** Working data follows **

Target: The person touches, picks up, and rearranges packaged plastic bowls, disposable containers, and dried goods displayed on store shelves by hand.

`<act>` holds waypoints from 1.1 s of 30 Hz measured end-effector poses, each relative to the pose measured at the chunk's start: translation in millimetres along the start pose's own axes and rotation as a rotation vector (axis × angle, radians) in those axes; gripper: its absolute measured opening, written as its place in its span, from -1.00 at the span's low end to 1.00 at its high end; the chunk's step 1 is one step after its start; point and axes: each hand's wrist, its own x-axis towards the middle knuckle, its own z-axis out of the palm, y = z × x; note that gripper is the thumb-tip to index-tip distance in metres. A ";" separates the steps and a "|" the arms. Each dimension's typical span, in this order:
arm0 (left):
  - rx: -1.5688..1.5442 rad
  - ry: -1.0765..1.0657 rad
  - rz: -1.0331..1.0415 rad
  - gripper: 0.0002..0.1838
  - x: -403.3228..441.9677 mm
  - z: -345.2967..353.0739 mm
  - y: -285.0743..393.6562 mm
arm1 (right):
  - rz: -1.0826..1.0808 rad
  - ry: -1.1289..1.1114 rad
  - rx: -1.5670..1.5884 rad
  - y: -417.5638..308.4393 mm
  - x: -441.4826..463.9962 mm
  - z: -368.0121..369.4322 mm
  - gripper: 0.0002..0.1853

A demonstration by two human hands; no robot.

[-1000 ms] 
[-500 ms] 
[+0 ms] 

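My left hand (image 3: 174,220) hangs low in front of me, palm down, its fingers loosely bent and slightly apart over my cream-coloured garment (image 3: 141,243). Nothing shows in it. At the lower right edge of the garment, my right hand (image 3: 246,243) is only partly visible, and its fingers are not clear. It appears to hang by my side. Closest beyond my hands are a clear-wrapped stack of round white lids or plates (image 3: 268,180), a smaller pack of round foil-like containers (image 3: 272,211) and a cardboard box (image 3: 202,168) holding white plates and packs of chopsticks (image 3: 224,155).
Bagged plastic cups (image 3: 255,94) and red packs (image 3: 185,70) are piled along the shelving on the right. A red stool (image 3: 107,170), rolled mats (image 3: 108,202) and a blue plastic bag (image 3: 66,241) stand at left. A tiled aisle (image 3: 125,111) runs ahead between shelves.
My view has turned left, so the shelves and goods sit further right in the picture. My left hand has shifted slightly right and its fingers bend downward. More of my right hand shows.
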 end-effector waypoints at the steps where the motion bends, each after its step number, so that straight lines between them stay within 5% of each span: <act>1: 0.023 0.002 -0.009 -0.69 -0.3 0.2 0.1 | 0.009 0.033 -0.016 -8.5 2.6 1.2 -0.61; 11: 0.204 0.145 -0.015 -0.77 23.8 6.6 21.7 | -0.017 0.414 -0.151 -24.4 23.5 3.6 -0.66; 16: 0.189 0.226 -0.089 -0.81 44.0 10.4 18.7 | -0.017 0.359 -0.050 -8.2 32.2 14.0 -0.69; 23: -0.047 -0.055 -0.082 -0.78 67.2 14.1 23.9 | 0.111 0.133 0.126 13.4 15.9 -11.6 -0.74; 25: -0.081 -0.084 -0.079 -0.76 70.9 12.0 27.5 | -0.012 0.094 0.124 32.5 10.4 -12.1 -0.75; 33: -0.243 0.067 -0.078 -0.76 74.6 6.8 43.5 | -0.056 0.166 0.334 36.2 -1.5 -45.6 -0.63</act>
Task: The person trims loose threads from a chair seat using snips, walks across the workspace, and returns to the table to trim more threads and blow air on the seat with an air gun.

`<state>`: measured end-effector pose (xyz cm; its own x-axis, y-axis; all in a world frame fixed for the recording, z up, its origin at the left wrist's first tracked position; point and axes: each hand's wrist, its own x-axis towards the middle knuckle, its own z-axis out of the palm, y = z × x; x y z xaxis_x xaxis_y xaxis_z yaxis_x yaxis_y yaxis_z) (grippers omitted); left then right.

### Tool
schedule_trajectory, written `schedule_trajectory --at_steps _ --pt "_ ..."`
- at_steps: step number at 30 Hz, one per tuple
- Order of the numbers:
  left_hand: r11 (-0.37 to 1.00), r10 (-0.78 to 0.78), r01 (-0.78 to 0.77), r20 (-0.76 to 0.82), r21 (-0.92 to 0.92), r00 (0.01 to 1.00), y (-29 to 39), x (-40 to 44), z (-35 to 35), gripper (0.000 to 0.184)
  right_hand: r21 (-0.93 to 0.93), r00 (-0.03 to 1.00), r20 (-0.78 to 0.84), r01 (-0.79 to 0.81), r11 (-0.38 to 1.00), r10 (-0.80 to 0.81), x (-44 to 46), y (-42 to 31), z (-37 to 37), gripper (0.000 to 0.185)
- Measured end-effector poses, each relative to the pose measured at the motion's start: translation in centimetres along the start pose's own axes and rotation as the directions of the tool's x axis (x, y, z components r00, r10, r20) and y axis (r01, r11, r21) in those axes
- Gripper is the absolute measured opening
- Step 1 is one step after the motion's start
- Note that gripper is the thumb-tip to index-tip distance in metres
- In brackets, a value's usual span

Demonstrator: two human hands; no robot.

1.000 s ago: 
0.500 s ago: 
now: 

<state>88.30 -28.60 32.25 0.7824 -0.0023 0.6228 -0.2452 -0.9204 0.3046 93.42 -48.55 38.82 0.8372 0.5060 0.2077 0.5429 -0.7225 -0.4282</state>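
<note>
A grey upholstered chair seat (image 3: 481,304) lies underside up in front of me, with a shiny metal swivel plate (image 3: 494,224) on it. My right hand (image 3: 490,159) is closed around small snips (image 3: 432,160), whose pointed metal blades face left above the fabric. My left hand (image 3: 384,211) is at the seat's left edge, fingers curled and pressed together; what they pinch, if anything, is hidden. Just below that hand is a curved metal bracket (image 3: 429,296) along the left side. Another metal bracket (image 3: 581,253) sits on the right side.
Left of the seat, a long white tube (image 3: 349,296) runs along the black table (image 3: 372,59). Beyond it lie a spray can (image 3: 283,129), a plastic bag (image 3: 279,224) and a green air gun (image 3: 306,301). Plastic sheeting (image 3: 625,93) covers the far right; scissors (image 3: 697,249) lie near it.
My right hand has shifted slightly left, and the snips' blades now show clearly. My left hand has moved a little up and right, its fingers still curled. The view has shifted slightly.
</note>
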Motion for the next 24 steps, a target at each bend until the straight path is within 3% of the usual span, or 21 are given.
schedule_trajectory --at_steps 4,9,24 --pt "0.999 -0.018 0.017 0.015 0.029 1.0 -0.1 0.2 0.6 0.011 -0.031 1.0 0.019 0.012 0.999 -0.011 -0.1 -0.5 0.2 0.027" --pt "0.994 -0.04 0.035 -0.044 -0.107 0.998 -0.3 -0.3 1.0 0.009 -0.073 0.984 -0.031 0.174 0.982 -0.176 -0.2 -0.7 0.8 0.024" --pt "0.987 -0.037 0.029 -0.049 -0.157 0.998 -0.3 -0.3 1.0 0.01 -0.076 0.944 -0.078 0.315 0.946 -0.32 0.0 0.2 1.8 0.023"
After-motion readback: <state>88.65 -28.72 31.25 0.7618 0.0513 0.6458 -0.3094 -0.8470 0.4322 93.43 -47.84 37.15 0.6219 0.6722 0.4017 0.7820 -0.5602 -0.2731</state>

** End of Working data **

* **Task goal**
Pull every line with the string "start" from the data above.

* **Answer to this problem**
`<act>` holds waypoints from 1.1 s of 30 Hz measured end-effector poses, each relative to the pose measured at the chunk's start: translation in millimetres along the start pose's own axes and rotation as a rotation vector (axis × angle, radians) in those axes; gripper: its absolute measured opening, written as its place in its span, from -1.00 at the span's low end to 1.00 at its high end; the chunk's step 1 is one step after its start; point and axes: each hand's wrist, its own x-axis towards the middle knuckle, its own z-axis out of the palm, y = z × x; note that gripper is the thumb-tip to index-tip distance in metres. A ";" separates the steps and a "|" the arms. Each dimension's typical span, in this order:
- Measured end-effector poses, each relative to the pose measured at the motion's start: translation in centimetres along the start pose's own axes and rotation as the directions of the tool's x axis (x, y, z components r00, r10, r20) and y axis (r01, r11, r21) in those axes
- Step 1 is one step after the motion's start

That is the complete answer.